Neste ano, a chamada “silly season” da Fórmula 1 começou de forma um tanto tímida. Isso porque, além de Verstappen, outros pilotos, como Alex Albon e Carlos Sainz, decidiram permanecer em suas equipes. Mas, para os Racing Bulls, a definição de Verstappen traz mais clareza. Agora, a equipe pode continuar explorando suas opções sem a pressão de ter que escolher entre Liam Lawson e Arvid Lindblad para formar dupla com Isack Hadjar no time principal.

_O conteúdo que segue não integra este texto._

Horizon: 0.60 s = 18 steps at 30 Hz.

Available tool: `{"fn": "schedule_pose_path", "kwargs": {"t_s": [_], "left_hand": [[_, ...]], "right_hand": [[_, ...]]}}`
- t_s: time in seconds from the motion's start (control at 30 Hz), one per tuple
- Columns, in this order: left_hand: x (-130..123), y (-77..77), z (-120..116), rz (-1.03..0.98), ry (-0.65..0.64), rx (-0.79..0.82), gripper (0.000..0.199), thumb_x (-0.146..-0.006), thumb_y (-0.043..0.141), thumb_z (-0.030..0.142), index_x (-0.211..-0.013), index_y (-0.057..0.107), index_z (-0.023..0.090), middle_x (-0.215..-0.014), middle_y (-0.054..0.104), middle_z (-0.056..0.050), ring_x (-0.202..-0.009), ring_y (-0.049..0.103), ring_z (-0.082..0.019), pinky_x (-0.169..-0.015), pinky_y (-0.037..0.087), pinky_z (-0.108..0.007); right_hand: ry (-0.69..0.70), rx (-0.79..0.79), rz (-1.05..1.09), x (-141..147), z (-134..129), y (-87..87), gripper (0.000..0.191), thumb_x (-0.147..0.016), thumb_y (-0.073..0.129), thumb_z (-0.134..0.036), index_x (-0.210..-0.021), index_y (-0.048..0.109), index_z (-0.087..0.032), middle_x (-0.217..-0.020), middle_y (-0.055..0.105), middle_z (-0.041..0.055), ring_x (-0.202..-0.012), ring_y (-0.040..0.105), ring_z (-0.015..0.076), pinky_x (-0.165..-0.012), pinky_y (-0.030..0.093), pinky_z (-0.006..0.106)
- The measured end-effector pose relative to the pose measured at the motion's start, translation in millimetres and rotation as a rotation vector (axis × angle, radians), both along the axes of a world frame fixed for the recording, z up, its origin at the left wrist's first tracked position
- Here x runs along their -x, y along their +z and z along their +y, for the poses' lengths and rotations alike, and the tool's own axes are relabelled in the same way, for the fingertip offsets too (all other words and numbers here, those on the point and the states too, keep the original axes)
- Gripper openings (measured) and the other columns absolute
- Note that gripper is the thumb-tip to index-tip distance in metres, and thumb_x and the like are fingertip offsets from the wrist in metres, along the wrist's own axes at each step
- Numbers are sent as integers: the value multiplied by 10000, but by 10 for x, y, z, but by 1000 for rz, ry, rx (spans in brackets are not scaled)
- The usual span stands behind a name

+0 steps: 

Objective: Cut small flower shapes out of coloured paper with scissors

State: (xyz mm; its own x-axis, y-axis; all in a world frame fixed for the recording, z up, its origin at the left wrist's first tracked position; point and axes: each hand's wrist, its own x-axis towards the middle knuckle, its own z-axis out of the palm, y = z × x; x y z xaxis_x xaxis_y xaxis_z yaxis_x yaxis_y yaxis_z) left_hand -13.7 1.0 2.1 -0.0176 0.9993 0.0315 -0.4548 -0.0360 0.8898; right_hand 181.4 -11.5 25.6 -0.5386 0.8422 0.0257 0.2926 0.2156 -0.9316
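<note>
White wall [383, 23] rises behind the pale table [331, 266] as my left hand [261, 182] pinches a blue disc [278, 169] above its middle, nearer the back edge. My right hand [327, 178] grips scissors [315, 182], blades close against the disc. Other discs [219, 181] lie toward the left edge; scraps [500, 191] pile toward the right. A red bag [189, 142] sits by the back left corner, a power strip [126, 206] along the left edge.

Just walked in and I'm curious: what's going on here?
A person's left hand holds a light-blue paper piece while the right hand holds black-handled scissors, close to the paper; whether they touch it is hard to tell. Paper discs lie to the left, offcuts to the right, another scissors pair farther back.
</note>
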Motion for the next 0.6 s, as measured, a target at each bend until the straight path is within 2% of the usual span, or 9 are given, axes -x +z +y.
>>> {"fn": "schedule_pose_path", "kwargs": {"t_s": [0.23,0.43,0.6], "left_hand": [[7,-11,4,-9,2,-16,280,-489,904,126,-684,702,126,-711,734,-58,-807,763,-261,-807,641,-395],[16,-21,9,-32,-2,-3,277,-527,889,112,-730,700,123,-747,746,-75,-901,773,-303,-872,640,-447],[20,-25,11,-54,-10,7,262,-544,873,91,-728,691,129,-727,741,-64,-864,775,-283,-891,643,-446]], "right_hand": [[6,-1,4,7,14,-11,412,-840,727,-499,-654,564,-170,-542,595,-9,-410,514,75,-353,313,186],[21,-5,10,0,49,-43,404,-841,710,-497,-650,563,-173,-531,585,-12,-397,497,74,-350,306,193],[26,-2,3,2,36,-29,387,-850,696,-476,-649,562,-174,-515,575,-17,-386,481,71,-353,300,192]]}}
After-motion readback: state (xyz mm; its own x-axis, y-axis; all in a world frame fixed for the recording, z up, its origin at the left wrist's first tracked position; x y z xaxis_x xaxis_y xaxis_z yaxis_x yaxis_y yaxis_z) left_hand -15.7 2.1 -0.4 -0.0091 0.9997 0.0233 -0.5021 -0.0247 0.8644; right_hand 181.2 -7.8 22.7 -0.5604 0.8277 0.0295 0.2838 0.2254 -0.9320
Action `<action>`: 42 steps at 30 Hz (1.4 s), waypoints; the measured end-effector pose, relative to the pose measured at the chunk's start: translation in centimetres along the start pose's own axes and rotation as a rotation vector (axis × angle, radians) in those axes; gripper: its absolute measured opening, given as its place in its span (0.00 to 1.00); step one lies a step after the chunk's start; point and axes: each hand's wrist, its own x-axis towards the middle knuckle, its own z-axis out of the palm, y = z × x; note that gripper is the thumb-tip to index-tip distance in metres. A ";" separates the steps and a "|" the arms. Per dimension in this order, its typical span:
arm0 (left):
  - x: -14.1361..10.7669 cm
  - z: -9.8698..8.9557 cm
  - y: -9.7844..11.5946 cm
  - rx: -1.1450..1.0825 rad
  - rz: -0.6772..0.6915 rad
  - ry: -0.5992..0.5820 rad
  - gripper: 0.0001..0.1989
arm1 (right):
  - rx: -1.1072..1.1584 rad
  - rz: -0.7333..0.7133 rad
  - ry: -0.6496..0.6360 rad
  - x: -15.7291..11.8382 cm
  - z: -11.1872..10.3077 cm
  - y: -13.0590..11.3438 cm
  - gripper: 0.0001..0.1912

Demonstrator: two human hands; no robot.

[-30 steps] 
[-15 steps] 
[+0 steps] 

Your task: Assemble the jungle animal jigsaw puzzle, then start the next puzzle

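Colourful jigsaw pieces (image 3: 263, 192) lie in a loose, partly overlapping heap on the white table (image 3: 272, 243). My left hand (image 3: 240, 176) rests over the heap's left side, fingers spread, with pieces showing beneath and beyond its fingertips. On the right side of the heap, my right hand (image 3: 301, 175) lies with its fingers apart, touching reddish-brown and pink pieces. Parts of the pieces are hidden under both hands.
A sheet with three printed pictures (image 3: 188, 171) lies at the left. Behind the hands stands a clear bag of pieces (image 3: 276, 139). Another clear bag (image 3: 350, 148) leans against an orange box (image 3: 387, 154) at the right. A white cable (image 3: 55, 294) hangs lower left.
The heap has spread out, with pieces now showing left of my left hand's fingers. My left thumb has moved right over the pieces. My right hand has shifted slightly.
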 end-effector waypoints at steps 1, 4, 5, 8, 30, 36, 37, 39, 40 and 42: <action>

É importante lembrar que, mesmo com essa possibilidade descartada, a equipe ainda tem um panorama mais tranquilo. Eles podem focar em seus pilotos atuais e também considerar Nikola Tsolov, que lidera o campeonato da F2 e vem se destacando ao longo da temporada. O jovem búlgaro vai ter sua primeira experiência real com um carro de F1 em Imola, onde participará de um teste na última versão do VCARB 02.
Embora Tsolov esteja em alta, a chance dele assumir um lugar como piloto reserva ainda é forte, principalmente considerando o bom desempenho de Lawson e Lindblad. Bayer ressaltou a satisfação da equipe com a performance dos dois. “É uma ótima notícia sobre o Max, porque isso realmente acalma todo o sistema. Ao mesmo tempo, estamos muito felizes com o trabalho que Liam e Arvid estão fazendo”, disse.
A Racing Bulls sempre deixou claro que prefere esperar para tomar uma decisão final sobre os pilotos. Bayer enfatizou que o principal responsável por essa escolha, Alan Permane, tomará a decisão no momento certo. “Não estamos com pressa. Temos um bom grupo de pilotos surgindo no programa júnior”, comentou sobre Tsolov. Ele ainda destacou que Permane quer manter todos focados e calmos, e que a comunicação sobre as decisões será feita na hora adequada.